Résolution du Parlement européen sur la politique des brevets
Arguments clés
(18 septembre 2006, version française pour la FFII, contact@ffii.fr)
1) Par rapport au statu quo, l'EPLA augmenterait les coûts de la plupart des contentieux
concernant les brevets, ce qui désavantage les PME. Pour des litiges de petite ou moyenne
ampleur, les coûts globaux s'élèveraient entre 97 000 et 415 000 , selon les propres
estimations de l'OEB (et l'OEB est à l'initiative et partisan de l'EPLA, les véritables chiffres
sont donc susceptibles d'être encore plus élevés). Certaines PME détentrices de brevets ne
seront pas capables de les opposer en justice et les PME qui sont menacées par des
contentieux de brevets seront incapables de se défendre. Le système actuel de litiges, pays
par pays, est peut-être imparfait mais il est plus abordable pour les PME que le projet actuel
d'EPLA.
2) Il s'agit d'une question d'indépendance judiciaire : Lehne et Bowles proposent de créer un
nouveau système de tribunaux qui serait contrôlé par les mêmes personnes qui dirigent
l'Organisation européenne des brevets (des fonctionnaires ministériels en charge de la
politique des brevets). Et ces mêmes fonctionnaires seraient également chargés de nommer
les juges de ce nouveau système de tribunaux, qui pourraient être simultanément membres
des chambres de recours de l'OEB. Alors que la motion alternative que nous soutenons met
l'accent sur le besoin de placer l'OEB sous un contrôle judiciaire indépendant.
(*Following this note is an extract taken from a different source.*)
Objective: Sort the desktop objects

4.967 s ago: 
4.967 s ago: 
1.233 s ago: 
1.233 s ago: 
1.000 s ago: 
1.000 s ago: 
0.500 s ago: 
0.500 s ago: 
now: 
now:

3) Si l'indépendance judiciaire est compromise comme cela est proposé, les brevets logiciels
seront opposables en justice en Europe à grande échelle. On sait comment décide l'OEB
grâce aux décisions de ses chambres de recours. Et l'on sait comment les fonctionnaires
ministériels en charge de l'OEB désirent définir la politique des brevets, car ce sont eux qui
ont élaboré la position du Conseil de l'UE concernant la directive sur les brevets logiciels,
que le Parlement européen a ensuite rejetée. Si l'on construit une nouvelle machine avec les
mêmes matériaux et les mêmes schémas de fabrication qu'une machine existante, on sait que
ce qui ressortira de la nouvelle machine sera à peu près identique. L'EPLA consiste à
répliquer les structures de l'OEB.
4) L'EPLA renforcerait le système de l'OEB au détriment de l'UE. L'UE va probablement
être impliquée d'une manière ou d'une autre, mais il vaudrait mieux pour l'UE attendre que
les conditions soient réunies pour un véritable brevet communautaire.
5) Il est intrinsèquement question de démocratie. Le système de l'OEB n'est pas
démocratique et fonctionne sans contrôle parlementaire. C'est pourquoi il ne doit pas
être renforcé (ou répliqué) dans sa forme actuelle. En outre, le projet d'EPLA donnerait aux
fonctionnaires ministériels toute autorité législative sur les règles de procédure. Alors que
dans tout État démocratique, les codes de procédure sont définis par des législateurs élus
(i.e. des parlements).
6) En soutenant la motion de Lehne et Bowles, le Parlement européen soutiendrait la nouvelle
initiative du commissaire McCreevy concernant les brevets, de manière presque
inconditionnelle (et involontaire), alors que la motion alternative que nous soutenons
soulève des critiques constructives et positionne le Parlement pour qu'il puisse à
l'avenir débattre de la meilleure ligne d'action à suivre. Il est à noter que la Commission n'a
pas pu donner de réponse à des inquiétudes majeures posées par des eurodéputés dans des
questions écrites. Il semble par conséquent précoce d'accepter la position de la Commission.
7) Des entreprises importantes ont exprimé diverses réserves quant au projet d'EPLA. Nokia,
qui détient plus de 10 000 brevet à elle seule, a déclaré que l'EPLA favorisait trop certains
détenteurs de brevets et mettait en péril l'innovation.